I Have No Friends

It is encouraging that many parents today are becoming better at understanding their teenage children. During adolescence, a child is often no longer ready to discuss every concern with their parents. More often, parents themselves suggest that a teenager visit a psychologist to talk about what worries them. Sometimes they even choose a specialist together, focusing on who feels most comfortable for the child.

When a teenager’s difficulties are connected to relationships within the family, psychologists often suggest holding a separate consultation with the parents. During such meetings, personal details shared by the teenager are not disclosed. Only information that directly concerns the parents is discussed. At this age, it is normal for a child to have personal boundaries and private thoughts that are not shared with adults.

In some cases, it becomes clear that the teenager comes to therapy hoping the specialist will help communicate their feelings to the parents. This can be seen in the relief and happiness a child shows when hearing that a conversation with the parents will take place without revealing private confessions.

One of the most common concerns adolescents bring to individual therapy is the feeling that they have no friends. Communication with peers is especially important during this stage of life, as it plays a key role in personal development.
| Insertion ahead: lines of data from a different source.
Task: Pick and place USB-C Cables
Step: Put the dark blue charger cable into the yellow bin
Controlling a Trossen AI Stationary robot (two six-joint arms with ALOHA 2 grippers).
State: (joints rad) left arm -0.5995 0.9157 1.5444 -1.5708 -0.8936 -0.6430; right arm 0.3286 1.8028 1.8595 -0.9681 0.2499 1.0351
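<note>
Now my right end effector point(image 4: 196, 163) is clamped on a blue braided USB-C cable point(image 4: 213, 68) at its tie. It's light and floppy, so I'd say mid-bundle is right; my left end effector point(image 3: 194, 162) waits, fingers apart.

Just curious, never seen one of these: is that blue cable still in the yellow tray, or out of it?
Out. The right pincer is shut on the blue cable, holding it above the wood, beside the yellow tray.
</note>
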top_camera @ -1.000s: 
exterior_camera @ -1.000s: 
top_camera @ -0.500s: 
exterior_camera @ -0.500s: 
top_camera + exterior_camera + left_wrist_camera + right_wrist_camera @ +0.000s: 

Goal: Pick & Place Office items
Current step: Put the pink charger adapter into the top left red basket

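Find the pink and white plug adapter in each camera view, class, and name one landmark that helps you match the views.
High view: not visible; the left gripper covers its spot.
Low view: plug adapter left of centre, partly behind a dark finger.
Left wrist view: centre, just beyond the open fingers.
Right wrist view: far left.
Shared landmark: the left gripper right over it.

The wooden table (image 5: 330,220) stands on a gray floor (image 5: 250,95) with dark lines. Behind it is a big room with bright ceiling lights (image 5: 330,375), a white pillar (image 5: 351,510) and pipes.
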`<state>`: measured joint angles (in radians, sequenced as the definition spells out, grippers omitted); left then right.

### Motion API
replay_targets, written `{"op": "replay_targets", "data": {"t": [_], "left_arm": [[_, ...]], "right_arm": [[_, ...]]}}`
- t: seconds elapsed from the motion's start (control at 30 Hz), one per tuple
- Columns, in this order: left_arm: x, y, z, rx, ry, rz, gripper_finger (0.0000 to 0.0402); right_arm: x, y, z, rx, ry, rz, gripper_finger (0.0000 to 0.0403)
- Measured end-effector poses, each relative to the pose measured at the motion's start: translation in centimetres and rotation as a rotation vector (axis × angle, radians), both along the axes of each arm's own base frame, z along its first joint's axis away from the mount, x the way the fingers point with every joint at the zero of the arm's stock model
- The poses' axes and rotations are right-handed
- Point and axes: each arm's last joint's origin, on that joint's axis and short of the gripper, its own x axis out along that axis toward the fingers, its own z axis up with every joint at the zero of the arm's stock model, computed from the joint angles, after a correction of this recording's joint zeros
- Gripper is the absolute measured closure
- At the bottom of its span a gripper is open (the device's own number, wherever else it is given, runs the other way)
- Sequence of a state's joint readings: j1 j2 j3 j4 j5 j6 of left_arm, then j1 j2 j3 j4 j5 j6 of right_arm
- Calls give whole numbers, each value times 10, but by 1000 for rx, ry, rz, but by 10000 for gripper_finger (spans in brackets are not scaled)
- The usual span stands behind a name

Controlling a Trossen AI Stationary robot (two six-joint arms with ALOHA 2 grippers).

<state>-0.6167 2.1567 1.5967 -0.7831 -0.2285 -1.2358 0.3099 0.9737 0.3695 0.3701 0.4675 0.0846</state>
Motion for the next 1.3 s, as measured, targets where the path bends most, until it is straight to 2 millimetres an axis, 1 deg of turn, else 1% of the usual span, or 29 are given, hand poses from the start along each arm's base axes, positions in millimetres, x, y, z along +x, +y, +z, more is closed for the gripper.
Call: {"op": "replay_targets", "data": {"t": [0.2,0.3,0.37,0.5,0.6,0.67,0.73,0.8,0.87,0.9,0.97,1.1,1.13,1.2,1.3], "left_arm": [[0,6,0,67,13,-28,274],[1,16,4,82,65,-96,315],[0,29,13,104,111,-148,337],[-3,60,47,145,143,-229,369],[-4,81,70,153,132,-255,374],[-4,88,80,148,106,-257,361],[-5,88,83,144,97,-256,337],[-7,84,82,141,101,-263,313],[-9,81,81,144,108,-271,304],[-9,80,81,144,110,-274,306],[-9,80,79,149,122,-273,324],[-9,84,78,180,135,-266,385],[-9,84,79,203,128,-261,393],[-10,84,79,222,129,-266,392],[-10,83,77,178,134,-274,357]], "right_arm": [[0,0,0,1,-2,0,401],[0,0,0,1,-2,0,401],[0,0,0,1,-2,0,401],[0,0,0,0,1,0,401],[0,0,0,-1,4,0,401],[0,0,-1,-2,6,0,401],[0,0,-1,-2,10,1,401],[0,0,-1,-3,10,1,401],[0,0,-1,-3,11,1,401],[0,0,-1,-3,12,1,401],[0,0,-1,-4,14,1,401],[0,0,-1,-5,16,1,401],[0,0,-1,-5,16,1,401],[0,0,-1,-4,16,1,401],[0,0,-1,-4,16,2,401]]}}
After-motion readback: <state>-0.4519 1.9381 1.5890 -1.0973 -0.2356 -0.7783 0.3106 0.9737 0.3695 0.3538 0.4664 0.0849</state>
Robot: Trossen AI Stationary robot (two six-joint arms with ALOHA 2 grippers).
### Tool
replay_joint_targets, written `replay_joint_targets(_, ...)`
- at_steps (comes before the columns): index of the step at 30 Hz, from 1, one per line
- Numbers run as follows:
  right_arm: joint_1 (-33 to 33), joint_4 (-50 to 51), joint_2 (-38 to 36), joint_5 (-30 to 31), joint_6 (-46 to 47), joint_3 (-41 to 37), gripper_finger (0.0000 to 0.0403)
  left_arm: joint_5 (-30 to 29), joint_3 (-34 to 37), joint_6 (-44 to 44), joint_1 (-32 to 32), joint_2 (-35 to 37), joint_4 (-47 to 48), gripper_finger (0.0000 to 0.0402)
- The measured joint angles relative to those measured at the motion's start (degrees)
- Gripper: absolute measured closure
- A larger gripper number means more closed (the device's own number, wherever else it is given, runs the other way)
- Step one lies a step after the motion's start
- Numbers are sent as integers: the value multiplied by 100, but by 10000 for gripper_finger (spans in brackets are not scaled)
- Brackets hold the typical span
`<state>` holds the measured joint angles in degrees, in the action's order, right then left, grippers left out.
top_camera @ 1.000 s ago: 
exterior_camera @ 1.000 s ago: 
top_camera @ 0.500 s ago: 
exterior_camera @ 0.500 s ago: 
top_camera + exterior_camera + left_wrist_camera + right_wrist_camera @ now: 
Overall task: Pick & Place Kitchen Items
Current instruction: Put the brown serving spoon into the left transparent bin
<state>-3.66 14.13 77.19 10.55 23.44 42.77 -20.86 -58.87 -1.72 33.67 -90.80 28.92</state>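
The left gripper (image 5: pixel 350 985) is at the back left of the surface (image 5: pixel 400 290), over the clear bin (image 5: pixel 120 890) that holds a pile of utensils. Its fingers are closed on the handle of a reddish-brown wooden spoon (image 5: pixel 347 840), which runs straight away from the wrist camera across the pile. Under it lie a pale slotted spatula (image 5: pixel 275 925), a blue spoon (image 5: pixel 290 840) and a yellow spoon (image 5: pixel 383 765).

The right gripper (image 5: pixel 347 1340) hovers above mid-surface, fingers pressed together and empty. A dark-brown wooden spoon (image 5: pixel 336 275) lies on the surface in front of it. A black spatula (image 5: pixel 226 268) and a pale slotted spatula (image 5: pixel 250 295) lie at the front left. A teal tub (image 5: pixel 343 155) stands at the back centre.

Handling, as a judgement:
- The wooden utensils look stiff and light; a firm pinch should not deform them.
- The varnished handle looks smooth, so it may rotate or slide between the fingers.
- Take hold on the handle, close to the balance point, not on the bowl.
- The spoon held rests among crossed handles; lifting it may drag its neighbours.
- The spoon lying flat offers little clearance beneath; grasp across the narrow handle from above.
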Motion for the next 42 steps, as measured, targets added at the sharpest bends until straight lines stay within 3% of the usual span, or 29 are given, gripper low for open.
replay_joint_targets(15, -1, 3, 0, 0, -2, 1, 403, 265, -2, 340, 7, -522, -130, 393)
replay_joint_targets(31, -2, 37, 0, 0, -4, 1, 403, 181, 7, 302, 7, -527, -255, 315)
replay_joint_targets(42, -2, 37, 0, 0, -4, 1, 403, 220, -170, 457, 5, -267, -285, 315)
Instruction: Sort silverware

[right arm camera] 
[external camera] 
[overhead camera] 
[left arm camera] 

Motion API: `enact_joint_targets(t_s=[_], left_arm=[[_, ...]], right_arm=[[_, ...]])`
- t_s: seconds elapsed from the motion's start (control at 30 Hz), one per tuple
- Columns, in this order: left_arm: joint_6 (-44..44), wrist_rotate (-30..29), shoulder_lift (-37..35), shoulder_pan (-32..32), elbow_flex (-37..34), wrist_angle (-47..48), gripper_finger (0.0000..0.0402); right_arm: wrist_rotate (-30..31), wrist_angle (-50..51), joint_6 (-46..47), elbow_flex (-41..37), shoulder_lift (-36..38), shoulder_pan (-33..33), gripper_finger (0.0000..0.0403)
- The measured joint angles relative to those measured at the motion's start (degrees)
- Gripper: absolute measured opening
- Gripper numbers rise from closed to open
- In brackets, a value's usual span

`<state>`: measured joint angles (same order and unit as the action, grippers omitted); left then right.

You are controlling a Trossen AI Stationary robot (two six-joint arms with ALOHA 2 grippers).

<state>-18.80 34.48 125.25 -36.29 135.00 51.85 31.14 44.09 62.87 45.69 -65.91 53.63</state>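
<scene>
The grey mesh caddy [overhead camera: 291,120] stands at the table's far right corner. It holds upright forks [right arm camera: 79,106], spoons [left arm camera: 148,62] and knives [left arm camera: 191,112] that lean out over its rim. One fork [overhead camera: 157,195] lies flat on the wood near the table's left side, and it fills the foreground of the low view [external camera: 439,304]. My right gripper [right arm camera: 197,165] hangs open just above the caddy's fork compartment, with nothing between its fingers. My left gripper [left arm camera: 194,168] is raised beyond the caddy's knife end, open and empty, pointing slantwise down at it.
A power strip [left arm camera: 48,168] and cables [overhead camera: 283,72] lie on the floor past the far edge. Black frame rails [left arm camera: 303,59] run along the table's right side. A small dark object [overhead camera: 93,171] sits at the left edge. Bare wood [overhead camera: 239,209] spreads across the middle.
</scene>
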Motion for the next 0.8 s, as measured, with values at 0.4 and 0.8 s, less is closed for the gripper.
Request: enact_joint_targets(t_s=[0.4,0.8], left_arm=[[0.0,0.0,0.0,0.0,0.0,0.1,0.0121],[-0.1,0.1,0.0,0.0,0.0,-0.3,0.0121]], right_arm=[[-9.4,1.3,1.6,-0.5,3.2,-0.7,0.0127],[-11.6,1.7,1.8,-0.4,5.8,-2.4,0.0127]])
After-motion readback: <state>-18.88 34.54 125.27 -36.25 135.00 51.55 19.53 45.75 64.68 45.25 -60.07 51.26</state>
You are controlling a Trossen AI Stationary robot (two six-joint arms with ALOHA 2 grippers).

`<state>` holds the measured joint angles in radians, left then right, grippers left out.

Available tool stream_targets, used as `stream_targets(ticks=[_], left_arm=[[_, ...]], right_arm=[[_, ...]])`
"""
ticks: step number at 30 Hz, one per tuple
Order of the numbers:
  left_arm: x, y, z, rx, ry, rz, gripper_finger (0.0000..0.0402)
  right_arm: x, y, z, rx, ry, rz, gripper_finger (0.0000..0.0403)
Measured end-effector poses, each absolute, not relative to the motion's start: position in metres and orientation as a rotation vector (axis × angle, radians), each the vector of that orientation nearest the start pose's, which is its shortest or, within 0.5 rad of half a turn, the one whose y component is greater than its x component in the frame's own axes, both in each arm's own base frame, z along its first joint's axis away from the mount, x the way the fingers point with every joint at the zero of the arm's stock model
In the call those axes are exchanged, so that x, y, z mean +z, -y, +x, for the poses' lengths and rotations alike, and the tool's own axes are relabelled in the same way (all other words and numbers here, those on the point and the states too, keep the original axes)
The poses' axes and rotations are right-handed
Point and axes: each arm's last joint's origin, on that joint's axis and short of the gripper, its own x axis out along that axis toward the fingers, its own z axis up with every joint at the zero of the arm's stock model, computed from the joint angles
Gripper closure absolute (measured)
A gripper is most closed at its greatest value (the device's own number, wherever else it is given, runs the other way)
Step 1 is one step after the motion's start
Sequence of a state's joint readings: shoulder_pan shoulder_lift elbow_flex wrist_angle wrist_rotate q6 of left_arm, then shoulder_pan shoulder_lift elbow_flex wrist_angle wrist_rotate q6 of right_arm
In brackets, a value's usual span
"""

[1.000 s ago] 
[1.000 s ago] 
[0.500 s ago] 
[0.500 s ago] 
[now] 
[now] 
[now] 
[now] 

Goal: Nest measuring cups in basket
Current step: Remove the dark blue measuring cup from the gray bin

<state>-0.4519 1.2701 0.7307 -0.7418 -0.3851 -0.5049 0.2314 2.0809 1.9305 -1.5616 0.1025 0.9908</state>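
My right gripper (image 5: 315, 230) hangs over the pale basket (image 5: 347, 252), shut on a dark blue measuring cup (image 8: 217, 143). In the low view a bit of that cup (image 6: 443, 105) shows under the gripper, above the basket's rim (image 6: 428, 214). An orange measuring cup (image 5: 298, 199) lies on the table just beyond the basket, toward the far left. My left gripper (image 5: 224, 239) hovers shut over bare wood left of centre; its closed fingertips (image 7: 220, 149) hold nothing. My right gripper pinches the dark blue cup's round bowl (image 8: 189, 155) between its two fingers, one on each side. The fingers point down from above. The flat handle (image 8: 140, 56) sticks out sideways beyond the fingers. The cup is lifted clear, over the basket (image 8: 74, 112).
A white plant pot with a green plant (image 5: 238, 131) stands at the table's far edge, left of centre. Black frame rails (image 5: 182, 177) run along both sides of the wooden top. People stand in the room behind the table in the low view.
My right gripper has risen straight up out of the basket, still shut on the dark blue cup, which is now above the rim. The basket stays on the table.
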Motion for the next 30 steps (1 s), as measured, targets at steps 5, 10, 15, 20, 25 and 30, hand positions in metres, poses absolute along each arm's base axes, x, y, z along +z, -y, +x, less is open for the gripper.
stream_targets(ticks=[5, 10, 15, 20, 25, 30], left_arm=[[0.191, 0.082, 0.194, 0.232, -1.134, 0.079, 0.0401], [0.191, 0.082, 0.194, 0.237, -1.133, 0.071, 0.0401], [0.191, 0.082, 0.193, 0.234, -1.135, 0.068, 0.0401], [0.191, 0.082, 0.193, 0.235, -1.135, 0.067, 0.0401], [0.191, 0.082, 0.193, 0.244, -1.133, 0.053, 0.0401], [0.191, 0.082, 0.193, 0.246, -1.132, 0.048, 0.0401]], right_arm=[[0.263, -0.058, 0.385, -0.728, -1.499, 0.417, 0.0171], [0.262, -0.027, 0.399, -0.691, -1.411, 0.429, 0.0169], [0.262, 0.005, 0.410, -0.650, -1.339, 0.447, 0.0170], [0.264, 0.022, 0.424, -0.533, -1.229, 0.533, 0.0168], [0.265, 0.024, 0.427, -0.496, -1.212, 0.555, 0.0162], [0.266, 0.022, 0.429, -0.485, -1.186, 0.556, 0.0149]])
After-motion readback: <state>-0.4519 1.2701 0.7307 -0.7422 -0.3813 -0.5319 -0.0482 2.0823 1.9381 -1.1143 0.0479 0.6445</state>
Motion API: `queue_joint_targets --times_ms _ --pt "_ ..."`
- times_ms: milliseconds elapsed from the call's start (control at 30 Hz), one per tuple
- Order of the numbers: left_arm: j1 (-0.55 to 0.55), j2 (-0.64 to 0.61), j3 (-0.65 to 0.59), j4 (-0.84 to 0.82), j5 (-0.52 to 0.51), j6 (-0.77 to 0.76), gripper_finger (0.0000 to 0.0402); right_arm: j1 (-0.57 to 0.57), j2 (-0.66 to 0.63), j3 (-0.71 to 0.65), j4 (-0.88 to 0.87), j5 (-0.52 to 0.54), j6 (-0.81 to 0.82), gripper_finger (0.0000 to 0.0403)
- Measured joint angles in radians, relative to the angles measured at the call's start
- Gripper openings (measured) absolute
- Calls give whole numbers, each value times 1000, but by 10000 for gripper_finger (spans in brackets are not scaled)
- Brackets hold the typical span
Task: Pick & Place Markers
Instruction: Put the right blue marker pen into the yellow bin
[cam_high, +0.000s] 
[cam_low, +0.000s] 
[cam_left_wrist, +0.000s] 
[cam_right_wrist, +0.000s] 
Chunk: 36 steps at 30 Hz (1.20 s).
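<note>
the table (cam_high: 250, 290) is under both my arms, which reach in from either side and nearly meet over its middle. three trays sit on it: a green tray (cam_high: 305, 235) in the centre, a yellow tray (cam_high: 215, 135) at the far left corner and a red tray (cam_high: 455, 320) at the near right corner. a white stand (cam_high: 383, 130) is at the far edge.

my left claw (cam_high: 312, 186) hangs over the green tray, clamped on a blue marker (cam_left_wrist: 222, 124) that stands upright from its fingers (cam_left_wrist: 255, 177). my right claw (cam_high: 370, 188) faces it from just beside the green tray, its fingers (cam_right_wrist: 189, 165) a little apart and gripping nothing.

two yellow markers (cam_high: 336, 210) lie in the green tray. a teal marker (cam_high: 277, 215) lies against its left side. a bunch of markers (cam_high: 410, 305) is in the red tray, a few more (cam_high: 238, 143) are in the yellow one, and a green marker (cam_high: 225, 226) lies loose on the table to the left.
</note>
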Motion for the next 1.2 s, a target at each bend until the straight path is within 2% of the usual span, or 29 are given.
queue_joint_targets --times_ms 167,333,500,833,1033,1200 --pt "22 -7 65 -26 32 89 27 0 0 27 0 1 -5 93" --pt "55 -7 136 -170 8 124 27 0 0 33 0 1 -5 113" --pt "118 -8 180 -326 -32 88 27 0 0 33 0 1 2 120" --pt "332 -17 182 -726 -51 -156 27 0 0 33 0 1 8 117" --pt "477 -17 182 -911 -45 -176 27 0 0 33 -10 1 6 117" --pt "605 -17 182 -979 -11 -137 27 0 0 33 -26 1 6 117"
Through interaction with others of the same age, teenagers learn how to build relationships and understand both their own boundaries and the boundaries of others.

When friendships are absent, a teenager may feel inferior compared to peers who appear socially active. On an unconscious level, the mind seeks experiences that support natural development, and the lack of peer connection can cause emotional distress.

In many cases, a single consultation is enough to help address this concern. The work often begins with a simple question about where friendships can be formed. Together, it becomes clear that friends can be found in many environments such as school, clubs, sports activities, or neighborhood spaces. Attention is also given to the teenager’s interests and hobbies, since shared interests make communication easier and more natural.

The discussion then moves toward whether there are people in the teenager’s environment they like or would like to get to know better. If such peers exist and the teenager feels ready to start a conversation, this step alone can be enough to change the situation.

However, there are cases where the absence of friends is linked to deeper emotional difficulties. In such situations, longer and more detailed work is needed. This, however, becomes a different journey of self understanding and growth.